Qualcosa la facciamo ma stiamo pure a farci l'esame di coscienza perché sempre ci opprime il timore di fare poco. E chi lo sa? Chi lo sa qual è l'esatto equilibrio? Cadiamo, ci facciamo male e fatichiamo a rialzarci ricucendo, riparando, ricostruendo, riallacciando, ricollegando, ricongiungendo, ripartendo, sognando e ricadendo.
Andiamo avanti per tentativi, per prove ed errori. Siamo perfetti così, siamo perfetti essendo imperfetti perché non c'è vita senza errore, perché non può esserci vita senza errore, perché l'universo è in continuo divenire, il cambiamento è eterno e la vita deve adeguarsi di continuo e sa che la perfezione di oggi può essere un errore domani e che l'errore oggi può essere la perfezione domani. Ed ecco che inseguiamo la perfezione ma la perfezione è perfezione in questo istante ed errore l'istante dopo e l'errore è quindi inevitabile, inevitabile eppure necessario alla vita, ed ecco che l'errore è addirittura alla base della vita, ed ecco che senza errore la vita cessa, ed ecco che la nostra imperfezione è la nostra perfezione se vorremo ancora vivere tra un giorno, tra un anno, tra un secolo, tra
un millennio o tra dieci milioni di anni sul terzo pianeta della seconda stella a destra e poi diritto fino al mattino.

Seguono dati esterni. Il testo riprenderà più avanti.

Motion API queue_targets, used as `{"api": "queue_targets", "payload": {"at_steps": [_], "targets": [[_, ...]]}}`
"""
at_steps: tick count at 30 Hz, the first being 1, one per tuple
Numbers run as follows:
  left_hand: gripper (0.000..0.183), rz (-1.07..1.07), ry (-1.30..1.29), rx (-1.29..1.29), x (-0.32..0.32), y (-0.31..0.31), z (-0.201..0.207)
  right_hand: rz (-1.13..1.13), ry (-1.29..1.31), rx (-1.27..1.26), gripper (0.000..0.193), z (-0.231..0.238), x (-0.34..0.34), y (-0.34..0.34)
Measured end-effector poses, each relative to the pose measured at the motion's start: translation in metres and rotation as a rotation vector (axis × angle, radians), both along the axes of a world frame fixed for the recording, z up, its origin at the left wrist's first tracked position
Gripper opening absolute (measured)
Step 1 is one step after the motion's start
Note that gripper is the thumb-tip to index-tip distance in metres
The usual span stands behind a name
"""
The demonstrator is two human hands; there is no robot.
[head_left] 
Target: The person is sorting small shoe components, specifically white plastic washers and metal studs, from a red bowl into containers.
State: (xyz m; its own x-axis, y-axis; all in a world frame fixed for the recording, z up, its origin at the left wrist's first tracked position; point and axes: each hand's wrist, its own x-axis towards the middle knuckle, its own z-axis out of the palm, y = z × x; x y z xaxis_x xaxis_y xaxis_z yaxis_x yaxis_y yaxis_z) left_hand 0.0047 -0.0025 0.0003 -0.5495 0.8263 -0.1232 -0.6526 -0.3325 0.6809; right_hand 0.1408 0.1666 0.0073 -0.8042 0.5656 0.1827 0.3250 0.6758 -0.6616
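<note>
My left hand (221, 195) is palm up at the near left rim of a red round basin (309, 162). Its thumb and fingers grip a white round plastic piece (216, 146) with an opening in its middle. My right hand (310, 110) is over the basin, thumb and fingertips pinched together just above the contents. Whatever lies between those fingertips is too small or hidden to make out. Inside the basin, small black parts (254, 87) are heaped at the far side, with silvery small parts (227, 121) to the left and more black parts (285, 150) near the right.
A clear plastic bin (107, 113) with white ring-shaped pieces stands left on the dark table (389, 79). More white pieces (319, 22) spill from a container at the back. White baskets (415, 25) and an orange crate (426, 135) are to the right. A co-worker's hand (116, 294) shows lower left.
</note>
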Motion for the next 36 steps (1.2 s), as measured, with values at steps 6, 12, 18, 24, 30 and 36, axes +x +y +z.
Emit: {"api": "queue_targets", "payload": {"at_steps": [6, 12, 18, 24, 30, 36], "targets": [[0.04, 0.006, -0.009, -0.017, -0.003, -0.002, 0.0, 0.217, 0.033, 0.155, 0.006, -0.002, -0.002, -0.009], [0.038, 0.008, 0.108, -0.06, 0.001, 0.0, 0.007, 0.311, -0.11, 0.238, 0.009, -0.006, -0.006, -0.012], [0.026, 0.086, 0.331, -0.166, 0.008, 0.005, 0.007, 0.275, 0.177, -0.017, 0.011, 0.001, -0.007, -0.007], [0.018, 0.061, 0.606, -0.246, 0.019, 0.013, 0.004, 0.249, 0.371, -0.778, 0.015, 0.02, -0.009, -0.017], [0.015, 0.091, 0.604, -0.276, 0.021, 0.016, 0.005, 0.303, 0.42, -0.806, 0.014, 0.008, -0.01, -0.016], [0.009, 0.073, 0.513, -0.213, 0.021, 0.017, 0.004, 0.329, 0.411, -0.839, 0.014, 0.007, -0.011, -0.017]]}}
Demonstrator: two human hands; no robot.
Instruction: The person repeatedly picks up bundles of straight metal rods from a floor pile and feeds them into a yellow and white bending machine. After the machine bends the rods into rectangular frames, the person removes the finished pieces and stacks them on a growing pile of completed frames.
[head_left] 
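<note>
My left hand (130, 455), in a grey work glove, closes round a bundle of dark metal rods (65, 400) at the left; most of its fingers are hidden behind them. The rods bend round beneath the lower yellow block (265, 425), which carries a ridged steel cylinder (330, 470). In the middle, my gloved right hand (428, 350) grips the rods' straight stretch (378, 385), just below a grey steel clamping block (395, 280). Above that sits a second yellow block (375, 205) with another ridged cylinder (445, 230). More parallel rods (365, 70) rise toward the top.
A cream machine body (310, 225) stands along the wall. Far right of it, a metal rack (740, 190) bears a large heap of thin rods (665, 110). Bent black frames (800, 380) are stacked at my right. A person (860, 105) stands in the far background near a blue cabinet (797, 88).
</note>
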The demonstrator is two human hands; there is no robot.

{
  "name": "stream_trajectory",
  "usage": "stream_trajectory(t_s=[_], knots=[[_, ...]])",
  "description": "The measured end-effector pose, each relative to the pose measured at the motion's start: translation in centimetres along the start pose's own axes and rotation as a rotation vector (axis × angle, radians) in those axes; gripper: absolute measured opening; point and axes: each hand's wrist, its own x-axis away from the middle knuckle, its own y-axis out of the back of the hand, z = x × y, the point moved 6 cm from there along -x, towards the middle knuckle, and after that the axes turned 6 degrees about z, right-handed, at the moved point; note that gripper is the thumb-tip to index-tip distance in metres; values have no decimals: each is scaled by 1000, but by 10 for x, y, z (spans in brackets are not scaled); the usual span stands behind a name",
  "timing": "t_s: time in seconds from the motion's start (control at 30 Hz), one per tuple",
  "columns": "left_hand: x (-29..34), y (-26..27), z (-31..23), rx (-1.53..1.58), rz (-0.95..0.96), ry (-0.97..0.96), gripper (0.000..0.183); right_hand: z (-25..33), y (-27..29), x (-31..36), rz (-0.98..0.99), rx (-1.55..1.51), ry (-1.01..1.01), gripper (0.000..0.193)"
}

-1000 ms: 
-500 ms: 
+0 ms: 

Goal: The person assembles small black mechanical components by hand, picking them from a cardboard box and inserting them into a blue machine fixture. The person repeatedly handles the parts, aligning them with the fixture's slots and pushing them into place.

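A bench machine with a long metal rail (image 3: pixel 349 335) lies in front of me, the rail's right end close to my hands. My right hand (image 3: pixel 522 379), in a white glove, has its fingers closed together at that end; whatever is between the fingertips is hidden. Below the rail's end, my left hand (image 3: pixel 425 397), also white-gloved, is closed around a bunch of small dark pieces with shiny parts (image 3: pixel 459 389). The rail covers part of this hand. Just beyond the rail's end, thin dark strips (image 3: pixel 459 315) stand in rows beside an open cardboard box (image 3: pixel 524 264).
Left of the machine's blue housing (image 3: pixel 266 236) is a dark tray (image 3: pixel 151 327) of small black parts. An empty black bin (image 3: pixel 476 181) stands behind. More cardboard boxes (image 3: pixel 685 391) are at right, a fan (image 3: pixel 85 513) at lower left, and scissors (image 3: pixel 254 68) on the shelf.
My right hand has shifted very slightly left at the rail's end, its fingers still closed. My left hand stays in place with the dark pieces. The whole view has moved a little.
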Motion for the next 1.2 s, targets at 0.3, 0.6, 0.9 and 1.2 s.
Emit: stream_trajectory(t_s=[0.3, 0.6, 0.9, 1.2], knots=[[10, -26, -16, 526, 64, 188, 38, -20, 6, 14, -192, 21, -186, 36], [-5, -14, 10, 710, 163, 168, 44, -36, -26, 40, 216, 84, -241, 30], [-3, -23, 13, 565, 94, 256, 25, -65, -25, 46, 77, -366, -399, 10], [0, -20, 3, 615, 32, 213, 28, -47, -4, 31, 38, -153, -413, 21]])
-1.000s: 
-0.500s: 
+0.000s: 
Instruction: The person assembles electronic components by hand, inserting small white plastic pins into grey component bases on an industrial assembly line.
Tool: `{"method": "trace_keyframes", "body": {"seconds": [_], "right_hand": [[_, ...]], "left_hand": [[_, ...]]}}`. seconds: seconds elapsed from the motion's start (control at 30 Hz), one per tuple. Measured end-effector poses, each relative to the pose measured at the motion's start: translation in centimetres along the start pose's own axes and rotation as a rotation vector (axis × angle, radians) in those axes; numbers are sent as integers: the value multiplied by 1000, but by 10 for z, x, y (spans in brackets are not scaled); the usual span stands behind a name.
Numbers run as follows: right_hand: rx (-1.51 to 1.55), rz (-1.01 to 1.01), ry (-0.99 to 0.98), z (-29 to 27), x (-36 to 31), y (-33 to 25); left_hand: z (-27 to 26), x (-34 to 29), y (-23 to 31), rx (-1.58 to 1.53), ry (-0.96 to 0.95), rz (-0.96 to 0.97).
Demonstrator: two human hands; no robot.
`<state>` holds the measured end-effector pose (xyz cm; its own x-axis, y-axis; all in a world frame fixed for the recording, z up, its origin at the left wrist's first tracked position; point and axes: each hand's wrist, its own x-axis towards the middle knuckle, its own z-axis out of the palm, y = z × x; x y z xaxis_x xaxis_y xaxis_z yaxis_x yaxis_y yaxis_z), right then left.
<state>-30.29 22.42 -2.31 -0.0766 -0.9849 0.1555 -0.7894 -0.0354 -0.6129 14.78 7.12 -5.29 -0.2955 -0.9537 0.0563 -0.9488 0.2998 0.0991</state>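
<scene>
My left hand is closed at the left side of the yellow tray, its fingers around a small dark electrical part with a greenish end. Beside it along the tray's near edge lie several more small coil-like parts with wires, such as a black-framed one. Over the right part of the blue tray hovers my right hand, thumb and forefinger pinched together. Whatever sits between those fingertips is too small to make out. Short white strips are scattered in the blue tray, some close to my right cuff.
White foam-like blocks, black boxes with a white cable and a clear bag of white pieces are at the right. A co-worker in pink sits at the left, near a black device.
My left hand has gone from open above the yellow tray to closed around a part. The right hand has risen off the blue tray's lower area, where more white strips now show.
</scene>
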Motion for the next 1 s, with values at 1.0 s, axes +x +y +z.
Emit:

E che dobbiamo fare? E come? E dove? E quando? E perché?

E chi lo sa? Chi lo sa? Dobbiamo fare e festa finita.
L'importante è fare animati da quello che al momento ci sembra bontà.

E quanto dobbiamo fare? Qual è il metro di misura? Facciamo molto? Facciamo poco?

Forse facciamo poco ma qualcosa la facciamo, l'importante è questo. L'importante è tentare di spegnere una tristezza con un briciolo di amore, con una goccia di amore e di sorriso perché siamo miliardi e se ognuno portasse la sua goccia avremmo miliardi di gocce capaci forse di spegnere gli incendi.

Forse.

Perché non siamo Dio, certezze non ne abbiamo, abbiamo la speranza ed il forse è d'obbligo.

La favola accennata nell'incipit è una favola africana.
Una foresta va a fuoco, tutti gli animali scappano via dalle fiamme e scappa via anche il leone che, di quella foresta, è il re; mentre scappa via vede un colibrì che vola verso la foresta in fiamme.

"Che fai, pazzo, non vedi che va tutto a fuoco?” Chiede il leone.

"Ho una goccia di rugiada sul petto e la porto per spegnere l’incendio”, risponde il colibrì.